:: EXERCISE BRIEF ::
Output all the data exactly.

:: MATERIAL PROVIDED ::
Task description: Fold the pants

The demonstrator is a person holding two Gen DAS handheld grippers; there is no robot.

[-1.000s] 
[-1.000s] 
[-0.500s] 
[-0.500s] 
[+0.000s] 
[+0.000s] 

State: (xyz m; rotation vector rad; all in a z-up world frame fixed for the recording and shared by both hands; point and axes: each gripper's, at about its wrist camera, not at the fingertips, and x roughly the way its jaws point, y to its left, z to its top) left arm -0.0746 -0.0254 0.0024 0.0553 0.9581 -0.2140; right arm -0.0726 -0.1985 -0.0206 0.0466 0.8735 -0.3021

:: REPLY TO THE TASK ::
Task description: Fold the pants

The demonstrator is a person holding two Gen DAS handheld grippers; there is no robot.

[-1.000s] 
[-1.000s] 
[-0.500s] 
[-0.500s] 
[+0.000s] 
[+0.000s] 

State: (xyz m; rotation vector rad; all in a z-up world frame fixed for the recording and shared by both hands; point and axes: each gripper's, at about its wrist camera, not at the fingertips, and x roughly the way its jaws point, y to its left, z to its top) left arm -0.0746 -0.0254 0.0024 0.0553 0.9581 -0.2140; right arm -0.0726 -0.1985 -0.0206 0.0466 0.8735 -0.3021

Nothing remains to be added to the response.